** What you have to do **
Locate the line bearing "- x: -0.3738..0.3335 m" in the material below, then reproduce it and each following line up to and including the line bearing "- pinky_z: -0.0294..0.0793".
-- Source material follows --
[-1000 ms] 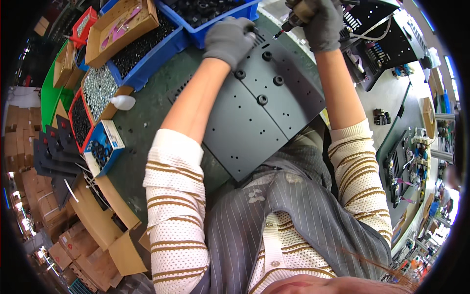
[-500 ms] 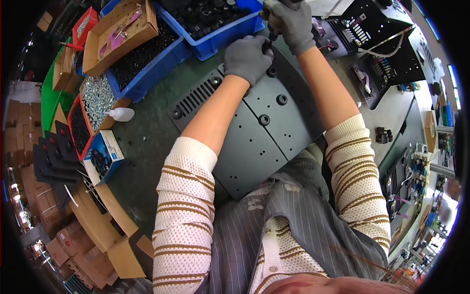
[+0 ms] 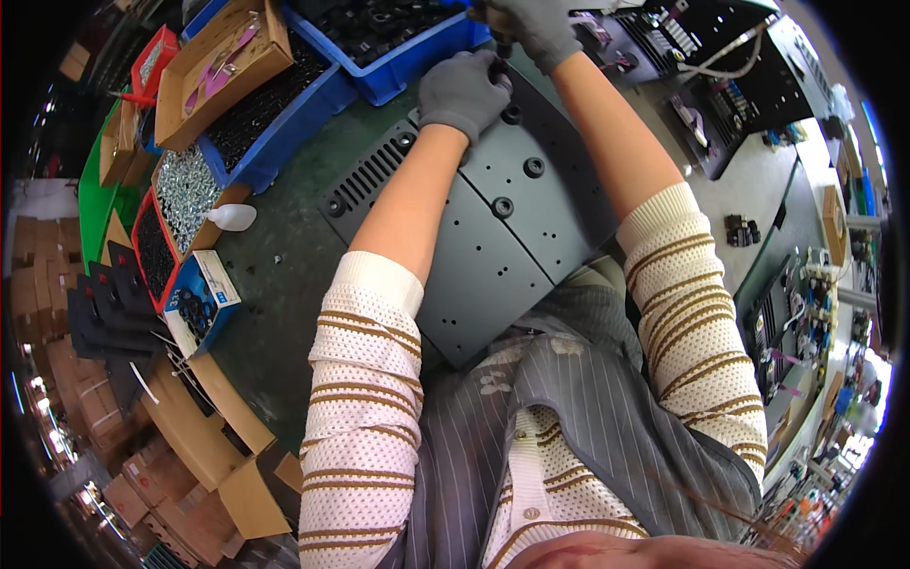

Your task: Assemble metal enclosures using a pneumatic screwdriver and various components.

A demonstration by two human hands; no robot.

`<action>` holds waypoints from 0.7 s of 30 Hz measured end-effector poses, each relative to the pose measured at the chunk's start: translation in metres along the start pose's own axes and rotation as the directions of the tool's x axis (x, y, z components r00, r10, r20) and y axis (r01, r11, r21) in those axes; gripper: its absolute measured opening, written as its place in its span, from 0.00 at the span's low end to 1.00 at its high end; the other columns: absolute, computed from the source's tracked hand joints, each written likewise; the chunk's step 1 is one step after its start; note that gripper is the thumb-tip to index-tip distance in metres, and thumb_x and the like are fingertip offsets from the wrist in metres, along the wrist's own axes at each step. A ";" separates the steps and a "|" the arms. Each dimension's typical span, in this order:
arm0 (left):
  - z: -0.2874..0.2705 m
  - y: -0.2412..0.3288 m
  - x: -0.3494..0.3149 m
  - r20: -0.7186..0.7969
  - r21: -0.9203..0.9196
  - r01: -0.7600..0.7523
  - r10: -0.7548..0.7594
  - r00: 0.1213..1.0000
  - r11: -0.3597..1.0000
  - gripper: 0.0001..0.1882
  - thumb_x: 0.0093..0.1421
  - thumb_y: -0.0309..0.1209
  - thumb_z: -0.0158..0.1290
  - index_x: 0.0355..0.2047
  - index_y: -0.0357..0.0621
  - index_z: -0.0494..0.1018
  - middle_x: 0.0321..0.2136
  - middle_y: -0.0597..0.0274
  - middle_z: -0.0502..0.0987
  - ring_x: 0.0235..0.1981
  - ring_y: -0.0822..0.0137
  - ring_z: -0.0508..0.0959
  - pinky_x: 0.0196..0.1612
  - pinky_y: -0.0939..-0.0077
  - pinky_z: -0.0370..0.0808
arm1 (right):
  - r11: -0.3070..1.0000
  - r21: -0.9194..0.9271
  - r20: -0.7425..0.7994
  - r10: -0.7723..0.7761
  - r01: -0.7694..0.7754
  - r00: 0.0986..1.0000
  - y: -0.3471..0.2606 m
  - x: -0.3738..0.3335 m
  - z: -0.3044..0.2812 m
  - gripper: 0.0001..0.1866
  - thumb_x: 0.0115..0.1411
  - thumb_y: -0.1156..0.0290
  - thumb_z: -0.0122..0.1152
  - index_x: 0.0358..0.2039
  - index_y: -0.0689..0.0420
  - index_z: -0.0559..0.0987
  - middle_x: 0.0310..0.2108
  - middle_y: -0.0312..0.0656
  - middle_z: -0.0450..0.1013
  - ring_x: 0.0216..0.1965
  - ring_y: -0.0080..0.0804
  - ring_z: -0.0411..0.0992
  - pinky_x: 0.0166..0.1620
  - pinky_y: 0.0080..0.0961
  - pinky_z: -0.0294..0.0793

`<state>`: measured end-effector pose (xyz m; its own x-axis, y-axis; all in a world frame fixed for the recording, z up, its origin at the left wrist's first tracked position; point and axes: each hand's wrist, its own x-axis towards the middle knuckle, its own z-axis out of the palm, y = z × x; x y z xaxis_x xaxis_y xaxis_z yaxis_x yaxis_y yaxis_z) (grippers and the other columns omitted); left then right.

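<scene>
A dark grey metal panel (image 3: 474,261) with drilled holes and a row of slots lies tilted on the bench, its near edge at my lap. Round black rubber feet (image 3: 534,168) sit on it. My left hand (image 3: 464,93), in a grey glove, rests at the panel's far edge, its fingertips pinched round a small dark piece that I cannot make out. Just beyond it, my gloved right hand (image 3: 536,30) is closed round a dark screwdriver at the top rim; most of the tool is hidden or cut off. Its tip points down beside my left fingertips.
Blue bins (image 3: 379,66) of black parts stand at the far left, with a cardboard tray (image 3: 223,76) on them. Silver screws (image 3: 185,194), a white bottle (image 3: 232,217) and a small blue box (image 3: 201,303) lie left. Black metal assemblies (image 3: 730,71) stand at the right.
The panel and both hands have shifted slightly up and left in view, along with much of the scene. Both hands keep their grip at the panel's far edge.
</scene>
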<state>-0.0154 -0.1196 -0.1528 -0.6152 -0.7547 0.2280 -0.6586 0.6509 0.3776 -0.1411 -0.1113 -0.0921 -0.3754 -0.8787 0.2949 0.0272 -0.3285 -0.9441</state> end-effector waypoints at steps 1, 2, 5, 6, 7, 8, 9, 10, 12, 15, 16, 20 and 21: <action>0.002 -0.001 0.000 0.009 0.002 -0.006 0.005 1.000 1.000 0.19 0.55 0.46 0.53 0.45 0.55 0.76 0.40 0.57 0.78 0.42 0.54 0.77 0.45 0.59 0.74 | 1.000 0.002 -0.002 0.004 -0.004 1.000 -0.002 0.001 -0.001 0.13 0.51 0.70 0.65 0.36 0.60 0.74 0.21 0.35 0.70 0.19 0.23 0.69 0.23 0.20 0.69; 0.003 -0.001 0.000 0.036 -0.018 -0.030 0.030 0.999 0.999 0.19 0.55 0.46 0.53 0.45 0.55 0.76 0.40 0.57 0.78 0.42 0.54 0.77 0.45 0.59 0.74 | 1.000 0.007 -0.002 0.006 -0.006 1.000 -0.001 0.002 0.001 0.15 0.51 0.70 0.65 0.38 0.60 0.74 0.21 0.35 0.70 0.18 0.23 0.69 0.22 0.20 0.68; 0.003 -0.004 0.002 0.030 -0.064 0.000 0.002 1.000 0.998 0.20 0.56 0.46 0.53 0.46 0.55 0.76 0.43 0.57 0.77 0.45 0.54 0.77 0.47 0.61 0.74 | 0.997 -0.060 -0.002 -0.039 0.039 0.999 -0.006 -0.003 -0.006 0.15 0.51 0.72 0.64 0.38 0.60 0.72 0.21 0.34 0.69 0.19 0.23 0.69 0.21 0.20 0.68; 0.001 -0.005 0.004 0.014 -0.079 -0.023 0.024 1.000 0.997 0.20 0.56 0.46 0.53 0.46 0.55 0.76 0.43 0.57 0.77 0.45 0.54 0.77 0.47 0.61 0.74 | 0.987 -0.109 -0.036 -0.122 0.117 0.992 -0.009 -0.007 -0.008 0.15 0.51 0.74 0.64 0.39 0.60 0.72 0.21 0.34 0.69 0.19 0.22 0.69 0.21 0.20 0.68; -0.003 -0.005 0.006 0.036 -0.109 -0.041 0.045 0.998 0.993 0.20 0.56 0.45 0.54 0.47 0.55 0.76 0.43 0.57 0.77 0.45 0.55 0.77 0.47 0.62 0.74 | 0.985 0.032 -0.101 -0.166 0.170 0.981 -0.010 -0.017 -0.014 0.15 0.52 0.75 0.61 0.40 0.61 0.70 0.21 0.36 0.69 0.19 0.24 0.69 0.21 0.20 0.67; -0.007 -0.006 0.006 0.094 -0.115 -0.017 0.028 0.995 0.993 0.20 0.56 0.45 0.54 0.47 0.55 0.76 0.43 0.56 0.77 0.45 0.55 0.77 0.48 0.63 0.74 | 0.958 0.166 -0.165 -0.209 0.236 0.964 -0.017 -0.031 -0.018 0.16 0.53 0.77 0.59 0.42 0.61 0.69 0.21 0.37 0.69 0.18 0.26 0.68 0.21 0.20 0.66; -0.015 -0.009 0.006 0.122 -0.204 -0.083 0.109 0.987 0.975 0.20 0.55 0.44 0.55 0.47 0.55 0.76 0.43 0.56 0.77 0.45 0.55 0.77 0.48 0.64 0.74 | 0.797 0.593 0.232 -0.307 0.115 0.923 -0.016 -0.040 -0.023 0.19 0.55 0.70 0.57 0.47 0.60 0.69 0.24 0.38 0.69 0.21 0.29 0.71 0.25 0.25 0.70; -0.025 -0.013 0.004 0.224 -0.230 -0.048 0.101 0.969 0.972 0.20 0.55 0.43 0.55 0.47 0.55 0.76 0.44 0.56 0.77 0.45 0.55 0.77 0.48 0.65 0.73 | 0.854 -0.170 0.189 -0.462 0.492 0.866 -0.028 -0.061 -0.035 0.23 0.56 0.65 0.55 0.51 0.61 0.67 0.35 0.42 0.71 0.34 0.37 0.70 0.37 0.35 0.69; -0.047 -0.021 -0.017 0.110 -0.463 -0.126 0.198 0.974 0.877 0.18 0.53 0.46 0.55 0.43 0.56 0.78 0.41 0.56 0.78 0.44 0.56 0.77 0.48 0.63 0.73 | 0.955 0.144 0.086 -0.273 0.259 0.958 -0.040 -0.105 -0.045 0.30 0.60 0.60 0.52 0.58 0.63 0.63 0.53 0.53 0.70 0.55 0.52 0.67 0.53 0.51 0.68; -0.087 -0.055 -0.090 -0.154 -0.207 -0.282 0.253 0.955 0.937 0.19 0.53 0.41 0.56 0.45 0.55 0.77 0.39 0.57 0.77 0.43 0.57 0.77 0.47 0.67 0.73 | 0.874 0.473 0.209 -0.237 0.113 0.949 -0.058 -0.158 -0.048 0.28 0.53 0.59 0.53 0.53 0.59 0.64 0.34 0.41 0.62 0.33 0.35 0.63 0.37 0.34 0.62; -0.103 -0.070 -0.118 -0.119 -0.134 -0.213 0.197 0.973 0.968 0.18 0.53 0.41 0.56 0.45 0.54 0.77 0.38 0.58 0.77 0.42 0.57 0.77 0.46 0.67 0.73 | 0.869 0.481 0.189 -0.229 0.113 0.955 -0.063 -0.175 -0.045 0.28 0.51 0.59 0.53 0.51 0.57 0.65 0.27 0.37 0.60 0.25 0.30 0.62 0.31 0.29 0.60; -0.162 -0.131 -0.196 -0.077 0.046 0.168 -0.164 0.983 0.985 0.16 0.55 0.36 0.56 0.44 0.51 0.77 0.38 0.60 0.78 0.40 0.58 0.78 0.45 0.67 0.74 | 0.842 0.528 0.242 -0.277 0.113 0.930 -0.074 -0.201 -0.026 0.26 0.49 0.61 0.55 0.48 0.55 0.64 0.26 0.36 0.60 0.25 0.30 0.62 0.33 0.30 0.61; -0.171 -0.142 -0.209 -0.058 0.150 0.263 -0.257 0.965 0.953 0.16 0.56 0.35 0.56 0.45 0.50 0.77 0.38 0.60 0.78 0.39 0.61 0.79 0.45 0.69 0.74 | 0.834 0.545 0.232 -0.248 0.086 0.941 -0.074 -0.204 -0.020 0.26 0.48 0.62 0.56 0.48 0.54 0.64 0.26 0.36 0.60 0.25 0.30 0.62 0.34 0.31 0.61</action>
<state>0.2811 -0.0686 -0.1010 -0.3990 -0.9000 0.1754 -0.8544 0.4343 0.2852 -0.0846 0.0993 -0.0856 -0.1453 -0.8255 0.5454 0.4952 -0.5379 -0.6823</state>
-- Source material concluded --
** Written answer **
  - x: -0.3738..0.3335 m
  - z: -0.3044..0.2812 m
  - gripper: 0.0001..0.1866
  - thumb_x: 0.0115..0.1411
  - thumb_y: -0.1156..0.0290
  - thumb_z: -0.0122..0.1152
  - index_x: 0.0358..0.2039
  - index_y: -0.0689..0.0420
  - index_z: -0.0559..0.0987
  - middle_x: 0.0310..0.2108
  - middle_y: -0.0312..0.0656
  - middle_z: -0.0450..0.1013
  - ring_x: 0.0216..0.1965
  - ring_y: -0.0080..0.0804
  - ring_z: -0.0411..0.0992
  - pinky_x: 0.0166..0.1620
  - pinky_y: 0.0080..0.0961
  - pinky_z: -0.0294..0.0793

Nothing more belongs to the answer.